Días de pensarnos mucho, de pensarnos poco,
pero siempre pensándonos bien.
Días en los que ya te extraño.
Días en los que nos volvemos parte de nuestras respectivas rutinas.
Esa parte que nos hace sonreír más que el resto.
Esa que se abraza con gusto en la noche,
cuando un living y tu perro
son los únicos testigos
de nuestro fuego.
Días de sentir que tu existencia mejora la mía.
Que tu presencia mejora mis días.
Que tu pecho es un buen lugar para apoyar mi cabeza.
Días de chocarte el puño ante los logros.
De soñarte de noche, y también de día,
cuando evoco algún último encuentro
y te recuerdo en mi haber.
En los momentos que se graban en la memoria.
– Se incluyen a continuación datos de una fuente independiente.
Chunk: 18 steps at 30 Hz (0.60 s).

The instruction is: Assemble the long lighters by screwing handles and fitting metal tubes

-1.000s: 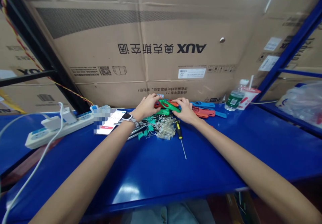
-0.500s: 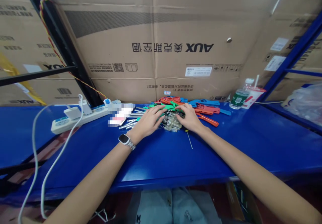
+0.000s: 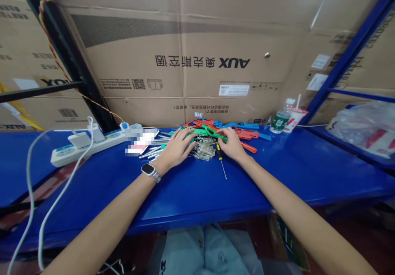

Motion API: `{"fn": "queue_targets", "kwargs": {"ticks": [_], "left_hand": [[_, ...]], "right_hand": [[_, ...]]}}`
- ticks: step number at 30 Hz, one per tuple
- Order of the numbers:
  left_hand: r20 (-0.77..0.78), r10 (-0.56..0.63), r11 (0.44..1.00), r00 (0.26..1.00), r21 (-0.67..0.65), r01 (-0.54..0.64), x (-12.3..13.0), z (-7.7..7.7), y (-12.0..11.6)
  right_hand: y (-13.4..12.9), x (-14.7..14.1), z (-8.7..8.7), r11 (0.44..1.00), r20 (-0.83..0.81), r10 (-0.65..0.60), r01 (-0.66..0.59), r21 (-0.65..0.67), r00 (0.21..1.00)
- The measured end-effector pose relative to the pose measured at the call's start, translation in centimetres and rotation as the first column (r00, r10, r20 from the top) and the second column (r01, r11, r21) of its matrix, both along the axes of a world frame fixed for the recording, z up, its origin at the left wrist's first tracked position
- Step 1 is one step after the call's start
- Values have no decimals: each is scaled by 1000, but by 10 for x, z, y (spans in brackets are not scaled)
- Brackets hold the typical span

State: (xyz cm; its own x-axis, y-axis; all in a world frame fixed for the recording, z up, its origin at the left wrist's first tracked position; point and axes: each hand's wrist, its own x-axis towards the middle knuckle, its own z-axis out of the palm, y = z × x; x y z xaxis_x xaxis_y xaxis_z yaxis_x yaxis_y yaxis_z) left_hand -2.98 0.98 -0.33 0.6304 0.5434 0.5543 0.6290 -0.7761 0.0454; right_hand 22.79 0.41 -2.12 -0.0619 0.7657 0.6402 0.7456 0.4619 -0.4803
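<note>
My left hand (image 3: 176, 148), with a watch (image 3: 148, 169) on its wrist, lies palm down over the pile's left side, fingers spread. Silver metal tubes (image 3: 150, 153) stick out beneath it. My right hand (image 3: 232, 144) is closed at thumb and index finger around the end of a green plastic piece (image 3: 211, 131), which has a loop-shaped opening. Clear plastic parts (image 3: 203, 150) are heaped between both hands. Just below the right hand's fingertips lies a screwdriver (image 3: 219, 152) with a black and yellow handle. The right palm is hidden.
Red plastic pieces (image 3: 247, 134) and blue ones (image 3: 241, 125) spread behind the hands. A phone (image 3: 144, 141) lies left, beside a power strip (image 3: 61, 155) with white cables. A bottle (image 3: 279, 120) and a cup (image 3: 294, 119) stand right. A large carton (image 3: 138, 32) backs the blue table (image 3: 197, 196).
The view has shifted slightly, moving the scene left. The green piece has tilted between my hands, its loop now showing, and the screwdriver's handle has come into sight.
</note>
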Motion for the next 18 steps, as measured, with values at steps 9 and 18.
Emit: {"fn": "queue_targets", "kwargs": {"ticks": [9,18], "left_hand": [[-49,29,999,998,44,-27,37,23,18],[101,-6,1000,995,-22,8,26,9,12]], "right_hand": [[13,8,1,974,214,-152,183,-134,965],[32,14,-7,986,-13,-21,19,-164,1000]]}}
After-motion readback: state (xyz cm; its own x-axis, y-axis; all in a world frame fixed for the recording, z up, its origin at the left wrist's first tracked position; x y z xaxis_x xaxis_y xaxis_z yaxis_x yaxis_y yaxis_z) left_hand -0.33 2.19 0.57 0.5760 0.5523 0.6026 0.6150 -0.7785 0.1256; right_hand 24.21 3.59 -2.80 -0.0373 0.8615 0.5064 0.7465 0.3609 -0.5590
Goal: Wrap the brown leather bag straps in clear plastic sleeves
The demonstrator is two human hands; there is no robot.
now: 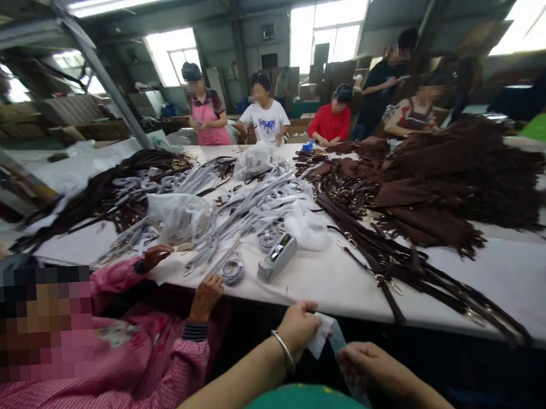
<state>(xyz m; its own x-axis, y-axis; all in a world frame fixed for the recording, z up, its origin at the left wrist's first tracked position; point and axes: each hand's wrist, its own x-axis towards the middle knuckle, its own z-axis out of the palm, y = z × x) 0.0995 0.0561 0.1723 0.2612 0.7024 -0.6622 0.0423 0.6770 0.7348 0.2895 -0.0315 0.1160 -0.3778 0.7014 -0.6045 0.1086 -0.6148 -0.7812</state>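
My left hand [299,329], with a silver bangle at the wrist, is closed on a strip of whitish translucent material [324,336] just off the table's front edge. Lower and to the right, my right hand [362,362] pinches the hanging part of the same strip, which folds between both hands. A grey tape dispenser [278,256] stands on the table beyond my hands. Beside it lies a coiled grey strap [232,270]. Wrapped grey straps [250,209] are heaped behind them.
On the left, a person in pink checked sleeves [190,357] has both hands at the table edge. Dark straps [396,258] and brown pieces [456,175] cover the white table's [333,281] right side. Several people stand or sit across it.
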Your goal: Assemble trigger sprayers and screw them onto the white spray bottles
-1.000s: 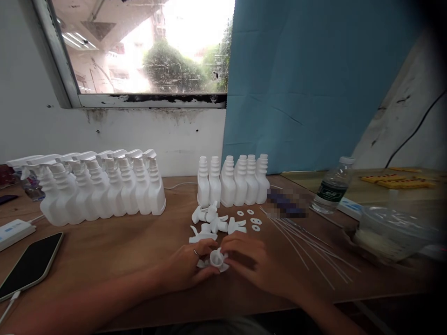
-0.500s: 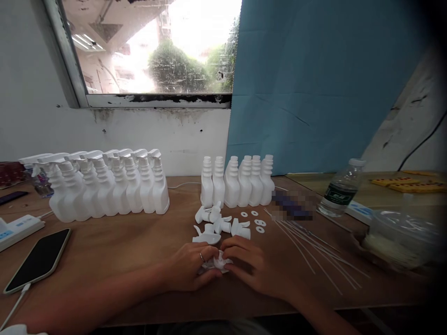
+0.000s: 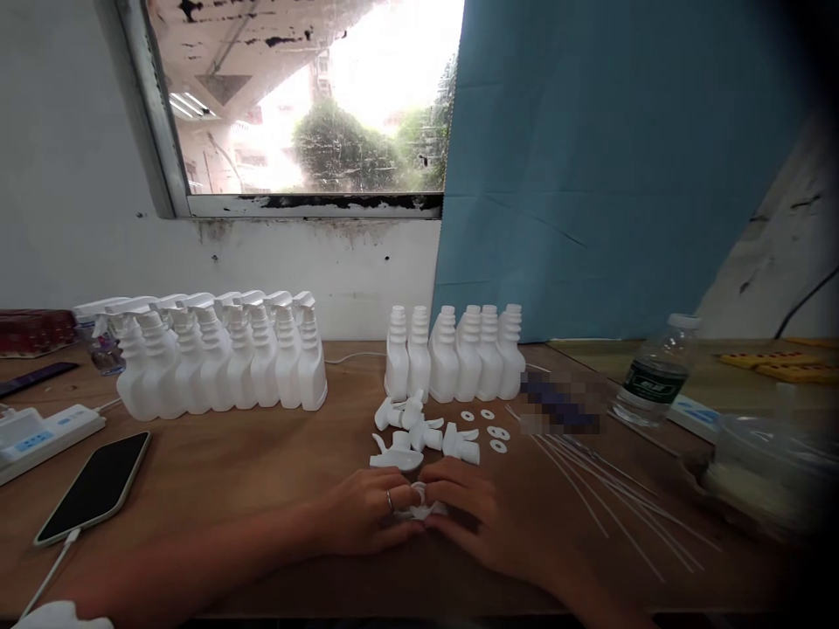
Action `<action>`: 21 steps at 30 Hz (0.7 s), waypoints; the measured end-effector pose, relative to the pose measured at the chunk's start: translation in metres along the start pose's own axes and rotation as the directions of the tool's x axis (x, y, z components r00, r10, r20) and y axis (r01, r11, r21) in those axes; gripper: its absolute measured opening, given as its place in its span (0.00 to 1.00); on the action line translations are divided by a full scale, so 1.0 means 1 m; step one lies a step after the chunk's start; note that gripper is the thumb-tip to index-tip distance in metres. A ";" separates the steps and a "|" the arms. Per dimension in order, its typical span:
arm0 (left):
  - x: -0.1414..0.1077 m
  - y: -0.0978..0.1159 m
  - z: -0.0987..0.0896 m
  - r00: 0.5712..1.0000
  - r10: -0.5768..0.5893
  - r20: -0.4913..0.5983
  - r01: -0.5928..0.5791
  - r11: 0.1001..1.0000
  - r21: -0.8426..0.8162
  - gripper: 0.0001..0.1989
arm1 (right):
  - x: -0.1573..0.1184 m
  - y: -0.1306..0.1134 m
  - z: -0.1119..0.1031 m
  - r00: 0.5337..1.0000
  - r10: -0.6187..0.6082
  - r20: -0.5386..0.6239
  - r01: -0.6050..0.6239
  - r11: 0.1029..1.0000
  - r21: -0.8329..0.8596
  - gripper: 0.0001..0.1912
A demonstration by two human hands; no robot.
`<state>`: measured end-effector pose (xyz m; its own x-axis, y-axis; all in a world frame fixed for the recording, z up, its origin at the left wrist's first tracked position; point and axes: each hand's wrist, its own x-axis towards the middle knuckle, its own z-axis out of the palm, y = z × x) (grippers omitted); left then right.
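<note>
My left hand (image 3: pixel 367 511), with a ring on one finger, and my right hand (image 3: pixel 468 507) meet near the table's front edge. Their fingertips are closed on a white trigger spray head (image 3: pixel 421 496), mostly hidden by the fingers. Just beyond lie several loose white spray heads (image 3: pixel 429 435) in a small pile. To their right are several flat white washers (image 3: pixel 498 445) and a spread of thin white tubes (image 3: pixel 613 489). Behind the pile stand several white bottles (image 3: pixel 444 367) with bare necks. A row of white bottles (image 3: pixel 239 376) at the left carries trigger heads.
At the left lie a phone (image 3: pixel 95 485) on a charging cable and a power strip (image 3: pixel 62 437). A water bottle (image 3: pixel 652 376) and a clear lidded cup (image 3: pixel 753 463) stand at the right. Part of a white object (image 3: pixel 62 616) shows in the bottom left corner.
The whole view has shifted, so everything appears slightly further right and lower. Both hands stay together on the spray head, with their fingers slightly rearranged around it.
</note>
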<state>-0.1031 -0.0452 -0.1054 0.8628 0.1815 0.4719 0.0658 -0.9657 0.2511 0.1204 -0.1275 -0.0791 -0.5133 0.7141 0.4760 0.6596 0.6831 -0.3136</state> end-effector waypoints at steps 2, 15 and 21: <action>0.000 0.001 -0.001 1.000 -0.028 0.000 0.028 1.000 -0.006 0.14 | 0.002 -0.003 -0.004 0.999 0.030 0.021 -0.029 0.998 -0.055 0.09; 0.003 0.002 0.001 0.999 0.009 -0.032 -0.009 1.000 -0.012 0.10 | 0.005 -0.005 0.003 0.998 -0.061 -0.026 0.064 0.989 0.134 0.08; 0.001 0.005 0.000 0.998 -0.044 -0.036 0.045 0.999 0.010 0.10 | 0.005 0.008 -0.022 0.982 0.190 -0.020 -0.177 0.947 0.268 0.08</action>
<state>-0.1015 -0.0499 -0.1036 0.8406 0.2308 0.4901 0.1094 -0.9584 0.2636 0.1346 -0.1220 -0.0611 -0.3680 0.8275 0.4240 0.5683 0.5611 -0.6019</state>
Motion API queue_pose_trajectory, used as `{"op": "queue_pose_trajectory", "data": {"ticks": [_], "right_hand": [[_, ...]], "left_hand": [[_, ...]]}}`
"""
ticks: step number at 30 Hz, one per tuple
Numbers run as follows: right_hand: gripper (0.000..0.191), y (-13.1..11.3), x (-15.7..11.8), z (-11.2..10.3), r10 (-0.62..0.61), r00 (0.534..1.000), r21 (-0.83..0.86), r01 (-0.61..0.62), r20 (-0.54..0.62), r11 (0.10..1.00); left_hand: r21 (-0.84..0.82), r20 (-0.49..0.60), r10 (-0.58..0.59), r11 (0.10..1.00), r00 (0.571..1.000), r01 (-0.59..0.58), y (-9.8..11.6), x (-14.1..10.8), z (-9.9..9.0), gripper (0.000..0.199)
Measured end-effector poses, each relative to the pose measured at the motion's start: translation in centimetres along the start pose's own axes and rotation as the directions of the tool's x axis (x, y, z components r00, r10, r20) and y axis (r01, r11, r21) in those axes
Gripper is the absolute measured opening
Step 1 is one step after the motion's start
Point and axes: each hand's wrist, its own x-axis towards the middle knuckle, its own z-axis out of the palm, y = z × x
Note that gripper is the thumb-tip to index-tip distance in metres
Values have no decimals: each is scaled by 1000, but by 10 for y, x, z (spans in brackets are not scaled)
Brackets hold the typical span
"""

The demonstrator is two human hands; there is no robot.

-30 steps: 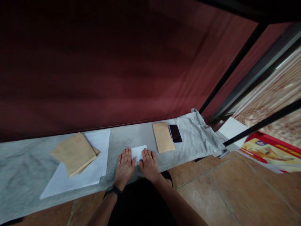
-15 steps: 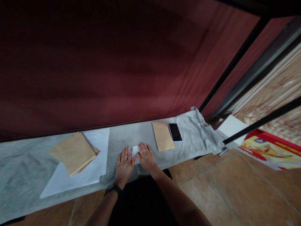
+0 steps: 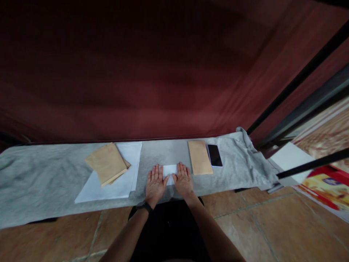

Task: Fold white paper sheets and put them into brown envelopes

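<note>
A small white folded paper (image 3: pixel 169 170) lies on the grey cloth between my two hands. My left hand (image 3: pixel 156 185) rests flat on its left side, fingers stretched forward, a dark band on the wrist. Flat on the paper's right side is my right hand (image 3: pixel 184 181), its fingers also straight. The two thumbs point inward over the paper. Part of the sheet is hidden beneath the palms and fingers. Right of my right hand lies a brown envelope (image 3: pixel 200 158), with a phone (image 3: pixel 215 155) beside it, dark screen up.
On the left, a stack of brown envelopes (image 3: pixel 107 162) lies on large white sheets (image 3: pixel 89 191). Grey cloth (image 3: pixel 49 174) covers the long narrow surface, bunched at its right end. A dark red panel (image 3: pixel 152 91) rises behind. At right stand black bars (image 3: pixel 313 167) and a red-yellow box (image 3: pixel 329 185).
The view has turned, so the bench looks more level and things sit farther right. My hands are farther apart, and more of the white paper shows between them.
</note>
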Motion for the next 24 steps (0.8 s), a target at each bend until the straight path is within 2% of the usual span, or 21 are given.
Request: {"op": "queue_pose_trajectory", "data": {"ticks": [7,14,21,24], "right_hand": [[56,3,-10,-10,-1,1000,-29,1,-18,1000],[51,5,-26,-23,8,999,19,-9,33,1000],[51,8,-41,-27,-6,1000,19,5,24,1000],[51,8,-46,-28,-11,1000,17,11,23,1000]], "left_hand": [[-24,-17,-72,997,997,72,4,0,0,70],[-60,-66,-161,986,985,157,0,-10,2,64],[-107,-70,-202,975,977,194,-15,-21,-7,58],[-153,-38,-221,965,975,213,-18,-21,-15,54]]}}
Que cierro los ojos y los revivo como si te tuviera delante.
Como cuando te miro sonreír y cerrar los ojos
con tu cabeza en mi hombro,
mano derecha en mi cintura,
mano izquierda entrecruzándome los dedos.
Sentir la tormenta en el interior.
Temblar sin frío.
Mojar sin agua.
Quemar sin fuego.
Gritar sin miedo.
Fundirse en un abrazo
de esos que hacen que nos preguntemos
dónde están los límites del cuerpo,
o si acaso importan
cuando el alma se fusiona
en destino, sentido y sentimiento.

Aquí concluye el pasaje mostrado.